Tuesday, May 19, 2009

Multi Direction Sorts and avoiding a file sort

There are two PRIMARY directions to sort data in SQL: Ascending (ASC) and Descending DESC.
When these two sort definitions are put together in a single statement a filesort is produced.

Why do we want to avoid filesorts?

Filesorts are bad. 1st they tickle a thread based buffer called sort_buffer_size. Additionally filesorts reads the data twice, unless max_length_for_sort_data limit is reached and as a result the Filesort runs slower to reduce disk I/O. If you want filesorts to run faster at the expense of the disk increase the default max_length_for_sort_data. You can read the filesort algorithm here.

So, here is an example

CREATE TABLE `ABCD` (
`A` int(10) unsigned NOT NULL default '0',
`B` int(10) unsigned NOT NULL default '0',
`C` int(10) unsigned NOT NULL default '0',
`D` int(10) unsigned NOT NULL default '0',
PRIMARY KEY (`a`,`b`,`c`,`d`)
) ENGINE=InnoDB DEFAULT CHARSET=latin1



mysql> explain SELECT * FROM ABCD WHERE a=1 AND b=1 ORDER BY c DESC, d ASC\G

*************************** 1. row ***************************
id: 1
select_type: SIMPLE
table: ABCD
type: ref
possible_keys: PRIMARY
key: PRIMARY
key_len: 8
ref: const,const
rows: 2
Extra: Using where; Using index; Using filesort
1 row in set (0.00 sec)



Notice the filesort? So how does one get around this filesort?

Well

Let's define some roles for columns C and D. C is the parent while D is the child.
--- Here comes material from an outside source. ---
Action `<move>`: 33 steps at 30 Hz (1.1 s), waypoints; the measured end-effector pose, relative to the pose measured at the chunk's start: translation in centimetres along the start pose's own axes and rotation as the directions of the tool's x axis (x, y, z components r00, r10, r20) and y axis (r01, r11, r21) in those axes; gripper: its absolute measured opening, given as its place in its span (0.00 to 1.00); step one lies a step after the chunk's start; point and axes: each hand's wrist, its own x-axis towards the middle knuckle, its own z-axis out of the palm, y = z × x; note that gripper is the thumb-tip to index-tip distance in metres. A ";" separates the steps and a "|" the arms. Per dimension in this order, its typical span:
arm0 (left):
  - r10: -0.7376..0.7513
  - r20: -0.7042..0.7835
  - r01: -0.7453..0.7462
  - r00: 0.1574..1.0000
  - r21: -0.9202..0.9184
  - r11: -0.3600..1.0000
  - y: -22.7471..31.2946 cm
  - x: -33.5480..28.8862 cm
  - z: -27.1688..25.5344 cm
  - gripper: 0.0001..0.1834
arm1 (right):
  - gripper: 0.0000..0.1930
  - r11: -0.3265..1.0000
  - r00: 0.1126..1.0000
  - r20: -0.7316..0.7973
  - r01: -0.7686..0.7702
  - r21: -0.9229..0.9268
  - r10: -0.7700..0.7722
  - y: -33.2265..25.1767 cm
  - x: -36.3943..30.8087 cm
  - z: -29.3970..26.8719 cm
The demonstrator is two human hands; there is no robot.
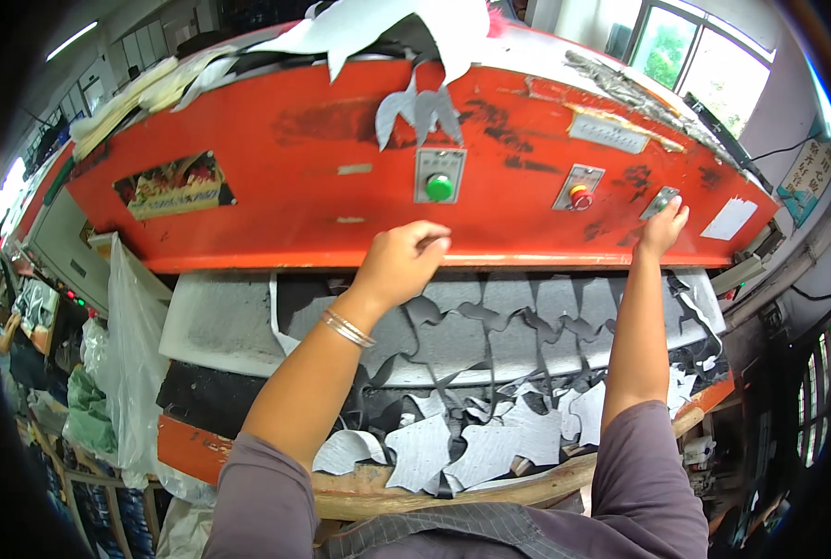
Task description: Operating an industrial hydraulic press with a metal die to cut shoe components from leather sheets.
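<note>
My left hand (401, 265), with bangles (347, 329) at its wrist, hovers before the lower red machine panel (313, 210). Its fingers are loosely curled, with nothing visible in them, below and left of a green push button (440, 187). Farther right, my right hand (662, 225) has its fingers curled at a small metal control plate (658, 202) and covers part of it; whatever the fingertips grip is hidden. A red knob (580, 197) sits between the hands on the panel. Under the panel lies a grey cut sheet (453, 322) with dark curling strips across it.
Irregular white offcuts (509, 445) lie along the near side, above a wooden rail (369, 503). Scraps (378, 33) drape over the machine's top. Clear plastic sheeting (134, 363) hangs at the left. A window (700, 61) is at the upper right.
</note>
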 end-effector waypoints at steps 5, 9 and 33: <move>-0.089 0.039 0.082 0.995 0.152 0.985 2.7 6.6 -0.8 0.19 | 0.47 0.951 0.991 0.074 -0.081 -0.298 0.108 0.1 2.1 3.2; 0.025 0.046 -0.035 0.999 0.253 0.967 2.3 4.2 -0.6 0.20 | 0.48 0.981 0.943 0.310 -0.068 -0.180 0.122 -1.6 1.3 0.3; -0.379 0.014 0.318 0.925 0.513 0.797 -0.4 -34.4 -4.5 0.11 | 0.23 0.894 0.093 0.891 0.105 0.436 -0.445 -21.4 -29.5 1.4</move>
  • We want all the latest parents (C)
  • We want all the oldest children (D)

    We require pagination of all the PARENTS (show 10 parents per page) so Queries like this is PRODUCED

    SELECT * FROM ABCD WHERE A=? AND B=? ORDER BY C DESC
    explain SELECT * FROM ABCD WHERE a=1 AND b=1 ORDER BY c DESC LIMIT 10\G
    *************************** 1. row ***************************
    id: 1
    select_type: SIMPLE
    table: ABCD
    type: ref
    possible_keys: PRIMARY
    key: PRIMARY
    key_len: 8
    ref: const,const
    rows: 2
    Extra: Using where; Using index
    1 row in set (0.00 sec)




    Now

    FOREACH($C_parent as $i => $c_id) {

    $C_parent[$i] = SELECT SQL_CALC_FOUND_ROWS * FROM ABCD WHERE A=? AND B=? AND C=$c_id ORDER BY D ASC LIMIT 1;


    }

    So, we changed 1 query into 11 queries (10 parents per page) to make the page load happen faster, by getting rid of the filesort.
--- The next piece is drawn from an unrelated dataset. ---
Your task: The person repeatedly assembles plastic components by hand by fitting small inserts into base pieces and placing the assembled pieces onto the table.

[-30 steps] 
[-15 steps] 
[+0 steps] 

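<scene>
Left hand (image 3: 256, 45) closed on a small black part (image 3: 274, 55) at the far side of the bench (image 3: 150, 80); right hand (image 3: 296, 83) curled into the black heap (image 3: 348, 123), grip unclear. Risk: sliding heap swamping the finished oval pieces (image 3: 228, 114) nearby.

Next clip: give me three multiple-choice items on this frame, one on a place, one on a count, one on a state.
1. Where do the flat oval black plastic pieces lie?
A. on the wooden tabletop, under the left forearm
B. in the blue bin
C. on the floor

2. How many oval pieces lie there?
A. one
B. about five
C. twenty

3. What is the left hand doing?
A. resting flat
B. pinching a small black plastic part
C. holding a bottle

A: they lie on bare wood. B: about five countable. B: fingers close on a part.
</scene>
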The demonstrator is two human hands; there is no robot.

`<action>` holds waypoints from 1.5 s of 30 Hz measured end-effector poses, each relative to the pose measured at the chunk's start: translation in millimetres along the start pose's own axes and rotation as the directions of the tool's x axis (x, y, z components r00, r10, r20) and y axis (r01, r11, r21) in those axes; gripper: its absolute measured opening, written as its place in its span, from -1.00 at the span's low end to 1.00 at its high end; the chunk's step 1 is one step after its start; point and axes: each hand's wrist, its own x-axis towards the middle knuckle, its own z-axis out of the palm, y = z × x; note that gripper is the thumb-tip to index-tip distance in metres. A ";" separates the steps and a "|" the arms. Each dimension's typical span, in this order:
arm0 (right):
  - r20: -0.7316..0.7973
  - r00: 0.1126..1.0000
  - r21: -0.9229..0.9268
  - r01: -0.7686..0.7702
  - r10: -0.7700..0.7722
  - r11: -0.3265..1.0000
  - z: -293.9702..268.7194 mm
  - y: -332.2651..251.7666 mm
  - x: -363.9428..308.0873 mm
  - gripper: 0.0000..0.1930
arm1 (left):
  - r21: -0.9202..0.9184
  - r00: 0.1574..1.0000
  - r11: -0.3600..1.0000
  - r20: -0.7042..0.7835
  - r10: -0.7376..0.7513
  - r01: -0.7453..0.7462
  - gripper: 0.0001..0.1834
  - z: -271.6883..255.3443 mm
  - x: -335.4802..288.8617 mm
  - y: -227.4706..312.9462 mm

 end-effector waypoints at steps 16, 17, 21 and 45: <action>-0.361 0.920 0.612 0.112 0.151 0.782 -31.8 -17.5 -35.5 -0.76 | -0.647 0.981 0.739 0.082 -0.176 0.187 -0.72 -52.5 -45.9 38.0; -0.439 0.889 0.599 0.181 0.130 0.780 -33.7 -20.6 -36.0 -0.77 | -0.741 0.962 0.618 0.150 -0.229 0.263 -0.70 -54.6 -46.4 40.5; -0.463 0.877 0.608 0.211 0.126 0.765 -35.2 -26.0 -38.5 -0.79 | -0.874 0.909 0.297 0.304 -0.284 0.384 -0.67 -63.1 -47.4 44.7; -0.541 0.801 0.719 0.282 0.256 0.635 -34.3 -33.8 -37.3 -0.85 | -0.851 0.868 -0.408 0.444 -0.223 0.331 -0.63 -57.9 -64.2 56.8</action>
    What 11 queries is faster then 1? Yes, for this case it is. The reason is because filesorts are SLOOOOW, they chew up a lot of limited resources and they should be avoided. I've see filesorts take close to 50-60% of the query time.
  • 2 comments:

    Steven Roussey said...

    Oh, for pete's sake, make a column E that is the largest # for C's type minus the value of C and have the index (or create an additional index) on that (a,b,e,d).

    Dathan Pattishall said...

    Yea that would work for ints, but utf8 strings not so much.